Refining his synthetic methods to include modified nucleotides, van Boom, with Sidney Hecht, went on to work out the mode of action of the DNA-targeting antibiotic bleomycin.

Van Boom's more recent work extended to the synthesis of peptide–nucleotide molecules, which (with Eckard Wimmer) in 1998 were used successfully to unravel the replication mechanism of poliovirus. This required the synthesis of homogeneous peptides with uridyl groups attached, and necessitated a successful joining-at-the-hip of peptide and nucleic-acid chemistry.

The automated, solid-phase synthesis ofoligosaccharides of predetermined length and structure has, however, been a much tougher nut to crack. Nonetheless, an early highlight in the area of glycobiology was the development of a synthetic vaccine against Haemophilus influenzae type b, which causes pneumonia and meningitis. A synthetic conjugate vaccine against this bacterium, produced essentially by the route reported by van Boom, is effective and in use.

In the early 1990s, van Boom worked out a set of activator systems that turn sugars containing sulphur (thioglycosides) into effective donors for oligosaccharide assembly because of their intrinsic stability under many synthetic conditions. With the development of suitable promoter systems, thioglycosides are now used as donor or acceptor in oligosaccharide synthesis and have facilitated the synthesis of many oligosaccharides and conjugates between sugars and other molecules, both in solution and on solid supports. Van Boom's description of the thioglycoside method, published in Tetrahedron Letters in 1990, is one of the most cited papers in modern carbohydrate chemistry. Applications include the industrial-scale fabrication of heparin analogues to control blood clotting.

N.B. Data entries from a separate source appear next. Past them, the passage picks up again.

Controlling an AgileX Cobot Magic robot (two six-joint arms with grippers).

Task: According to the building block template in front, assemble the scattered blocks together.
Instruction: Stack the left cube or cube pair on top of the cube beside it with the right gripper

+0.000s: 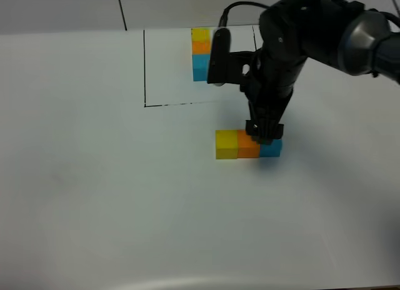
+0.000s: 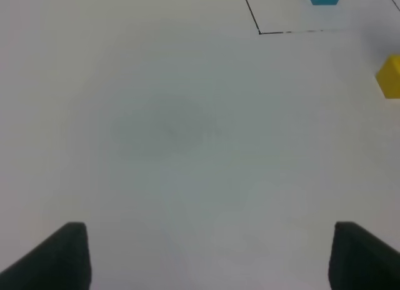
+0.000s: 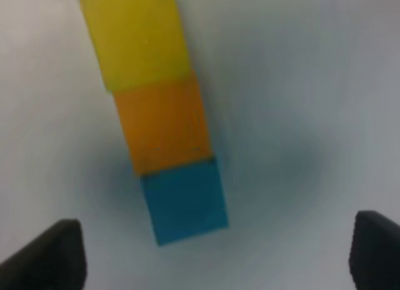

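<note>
Three scattered blocks (image 1: 248, 144) sit joined yellow-orange-blue at centre frame on the table (image 1: 94, 177); right hand (image 1: 264, 135) hovers above them, fingers apart, gripping nothing. Building block template (image 1: 200, 54) lies top centre. Left hand (image 2: 206, 255) open.

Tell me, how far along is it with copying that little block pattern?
Nearly done, it seems. The yellow block, orange block and blue block already sit in a row, in the same colour order as the template inside the black outline. The right end effector is over the blue end with its jaws wide, gripping nothing. The left end effector is open too. Left: perhaps only backing away.
</note>
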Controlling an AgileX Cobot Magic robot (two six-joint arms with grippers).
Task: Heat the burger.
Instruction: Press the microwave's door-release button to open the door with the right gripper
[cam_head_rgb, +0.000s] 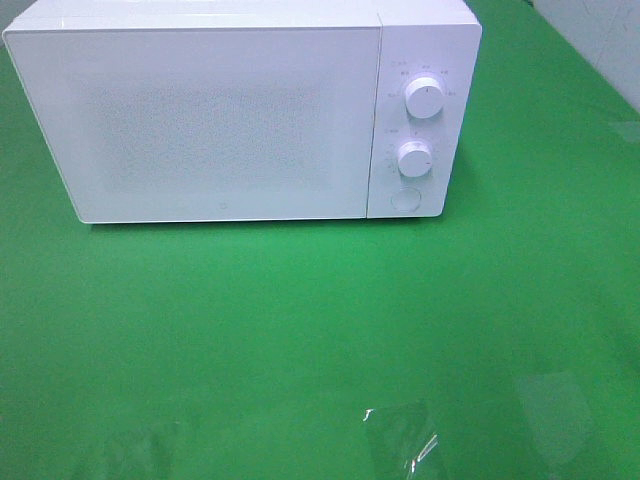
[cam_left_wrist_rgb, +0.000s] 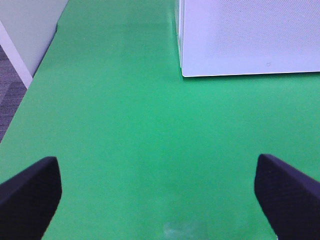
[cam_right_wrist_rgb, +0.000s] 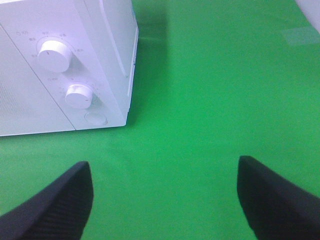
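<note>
Both spread wide and empty: left gripper (cam_left_wrist_rgb: 156, 165) and right gripper (cam_right_wrist_rgb: 164, 170) hang over the green table (cam_head_rgb: 300, 330). Microwave (cam_head_rgb: 220, 115) stands at the back, door shut, its dials (cam_head_rgb: 425, 97) on the right gripper's side. Where the burger is, I can't tell; none of the views shows it.
</note>
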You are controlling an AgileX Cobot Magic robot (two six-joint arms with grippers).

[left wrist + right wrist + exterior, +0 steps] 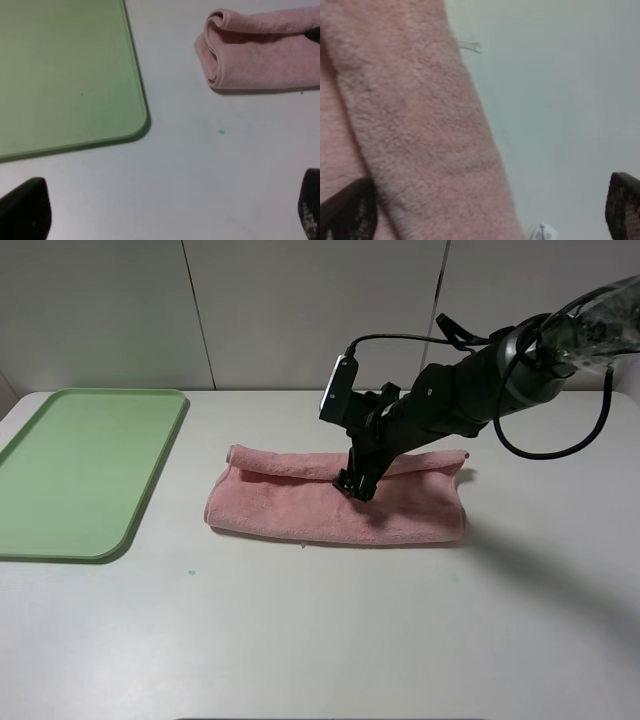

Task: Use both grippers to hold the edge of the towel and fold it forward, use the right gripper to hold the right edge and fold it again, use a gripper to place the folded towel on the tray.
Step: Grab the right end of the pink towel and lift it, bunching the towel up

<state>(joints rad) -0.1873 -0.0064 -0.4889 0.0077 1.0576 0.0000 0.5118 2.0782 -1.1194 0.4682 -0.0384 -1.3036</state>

The Netherlands is a small country with a small scientific community, and van Boom's passion for science was at times mistaken for brusqueness and an unwillingness to get involved. Quite simply, however, he had an aversion to any activity that did not involve science itself. He distilled most of the commonly used solvents himself, an activity that not only saved his students' time and the lab money, but also provided him with a ready excuse to leave meetings he considered useless. His preferred mode of transport, a moped, sometimes used even in the lab corridors, similarly allowed him to claim mechanical breakdown as a means of avoiding unproductive meetings. His brutal honesty in scientific matters was paired with a joie de vivre more typical of the Burgundy-oriented southern Netherlands than the damp and puritanic north.

A heavy smoker, he died of lung cancer. He leaves behind his wife Liesbeth, a daughter and two grandchildren.